§ **Task to complete**:
Lines with the word "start" are the answer; copy each of them from the data below.

§ **Input data**:
=-=-=-=-=

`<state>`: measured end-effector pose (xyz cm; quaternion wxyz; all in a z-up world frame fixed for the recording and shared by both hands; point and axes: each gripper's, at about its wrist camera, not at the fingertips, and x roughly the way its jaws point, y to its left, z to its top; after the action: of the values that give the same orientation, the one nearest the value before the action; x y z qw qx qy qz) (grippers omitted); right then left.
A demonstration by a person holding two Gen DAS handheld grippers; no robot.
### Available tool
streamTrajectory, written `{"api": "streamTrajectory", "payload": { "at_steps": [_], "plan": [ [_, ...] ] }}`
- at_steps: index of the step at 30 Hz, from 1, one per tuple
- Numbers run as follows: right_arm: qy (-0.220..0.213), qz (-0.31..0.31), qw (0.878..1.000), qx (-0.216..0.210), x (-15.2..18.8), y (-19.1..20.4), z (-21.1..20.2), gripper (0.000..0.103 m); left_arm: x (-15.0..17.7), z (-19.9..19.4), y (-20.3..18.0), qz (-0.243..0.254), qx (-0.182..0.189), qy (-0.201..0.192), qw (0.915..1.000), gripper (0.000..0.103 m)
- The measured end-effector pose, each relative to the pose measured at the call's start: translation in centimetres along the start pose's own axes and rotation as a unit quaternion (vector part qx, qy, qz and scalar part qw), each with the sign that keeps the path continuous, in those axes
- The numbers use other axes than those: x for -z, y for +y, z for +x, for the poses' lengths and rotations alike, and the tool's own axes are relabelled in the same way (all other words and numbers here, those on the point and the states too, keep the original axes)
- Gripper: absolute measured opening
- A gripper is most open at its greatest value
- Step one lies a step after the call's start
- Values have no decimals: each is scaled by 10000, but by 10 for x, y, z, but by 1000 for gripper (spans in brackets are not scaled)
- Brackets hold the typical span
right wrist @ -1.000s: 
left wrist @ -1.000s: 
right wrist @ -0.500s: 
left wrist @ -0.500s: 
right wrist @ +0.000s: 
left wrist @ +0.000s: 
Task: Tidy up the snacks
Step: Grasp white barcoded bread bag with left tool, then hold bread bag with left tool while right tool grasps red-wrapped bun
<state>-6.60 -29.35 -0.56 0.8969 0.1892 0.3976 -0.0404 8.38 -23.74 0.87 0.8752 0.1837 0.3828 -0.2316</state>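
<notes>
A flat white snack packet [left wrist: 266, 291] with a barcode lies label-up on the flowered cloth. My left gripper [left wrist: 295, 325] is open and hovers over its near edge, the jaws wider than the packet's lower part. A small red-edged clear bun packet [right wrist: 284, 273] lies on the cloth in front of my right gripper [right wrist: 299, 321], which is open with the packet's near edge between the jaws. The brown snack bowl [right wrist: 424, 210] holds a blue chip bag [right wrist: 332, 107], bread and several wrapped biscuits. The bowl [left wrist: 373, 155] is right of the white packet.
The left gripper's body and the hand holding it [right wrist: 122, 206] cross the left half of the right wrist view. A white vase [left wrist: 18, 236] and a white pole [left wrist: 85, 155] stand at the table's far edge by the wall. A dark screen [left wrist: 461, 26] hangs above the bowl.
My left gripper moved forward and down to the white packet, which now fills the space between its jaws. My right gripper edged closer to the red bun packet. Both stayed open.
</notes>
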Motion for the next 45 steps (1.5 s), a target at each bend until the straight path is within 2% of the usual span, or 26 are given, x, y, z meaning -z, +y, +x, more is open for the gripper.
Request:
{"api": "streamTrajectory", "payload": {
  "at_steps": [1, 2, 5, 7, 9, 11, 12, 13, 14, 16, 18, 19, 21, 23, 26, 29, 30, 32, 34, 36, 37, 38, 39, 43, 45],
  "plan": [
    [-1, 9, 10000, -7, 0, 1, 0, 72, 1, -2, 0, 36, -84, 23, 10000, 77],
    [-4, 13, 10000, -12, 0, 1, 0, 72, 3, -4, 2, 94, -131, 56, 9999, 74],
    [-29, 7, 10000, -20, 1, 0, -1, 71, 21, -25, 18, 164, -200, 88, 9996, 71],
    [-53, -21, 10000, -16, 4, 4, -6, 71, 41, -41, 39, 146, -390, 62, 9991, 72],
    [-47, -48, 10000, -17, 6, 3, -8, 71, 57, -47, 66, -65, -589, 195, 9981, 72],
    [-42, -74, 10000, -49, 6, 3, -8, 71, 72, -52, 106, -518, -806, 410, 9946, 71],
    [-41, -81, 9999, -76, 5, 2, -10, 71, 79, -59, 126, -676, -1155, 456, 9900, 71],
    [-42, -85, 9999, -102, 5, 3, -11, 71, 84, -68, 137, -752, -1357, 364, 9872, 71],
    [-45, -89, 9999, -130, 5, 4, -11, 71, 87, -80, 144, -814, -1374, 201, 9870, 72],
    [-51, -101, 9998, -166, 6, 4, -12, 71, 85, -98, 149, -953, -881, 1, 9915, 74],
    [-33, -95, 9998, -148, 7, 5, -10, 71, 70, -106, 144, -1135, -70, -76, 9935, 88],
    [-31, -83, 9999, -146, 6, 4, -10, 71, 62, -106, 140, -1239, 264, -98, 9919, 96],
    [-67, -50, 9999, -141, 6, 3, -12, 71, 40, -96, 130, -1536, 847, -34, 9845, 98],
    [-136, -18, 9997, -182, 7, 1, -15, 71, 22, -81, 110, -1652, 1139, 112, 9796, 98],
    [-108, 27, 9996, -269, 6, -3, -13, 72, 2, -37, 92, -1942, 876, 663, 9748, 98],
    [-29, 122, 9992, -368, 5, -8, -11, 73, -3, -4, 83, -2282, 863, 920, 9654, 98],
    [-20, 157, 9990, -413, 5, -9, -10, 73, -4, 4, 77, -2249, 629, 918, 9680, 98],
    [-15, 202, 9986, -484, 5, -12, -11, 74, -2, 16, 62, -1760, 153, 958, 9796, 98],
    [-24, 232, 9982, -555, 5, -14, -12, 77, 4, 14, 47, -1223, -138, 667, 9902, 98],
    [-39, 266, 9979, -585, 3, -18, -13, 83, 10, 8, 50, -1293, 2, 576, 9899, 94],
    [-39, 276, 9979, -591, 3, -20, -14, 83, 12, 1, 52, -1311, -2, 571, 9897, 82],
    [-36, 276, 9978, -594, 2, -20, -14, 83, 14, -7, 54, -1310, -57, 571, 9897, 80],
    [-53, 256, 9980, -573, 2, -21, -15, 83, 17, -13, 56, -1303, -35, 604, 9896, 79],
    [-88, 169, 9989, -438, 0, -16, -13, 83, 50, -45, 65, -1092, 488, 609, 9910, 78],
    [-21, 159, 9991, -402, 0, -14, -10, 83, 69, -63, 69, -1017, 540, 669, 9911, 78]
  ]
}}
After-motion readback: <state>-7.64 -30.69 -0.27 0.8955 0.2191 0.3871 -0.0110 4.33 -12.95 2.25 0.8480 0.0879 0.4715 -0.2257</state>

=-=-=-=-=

§ **Answer area**:
- The measured end-effector pose, each relative to the pose measured at the call's start: translation in centimetres along the start pose's own axes and rotation as a unit quaternion (vector part qx, qy, qz and scalar part qw), each with the sign that keeps the path continuous, in those axes
- Step one lies a step after the call's start

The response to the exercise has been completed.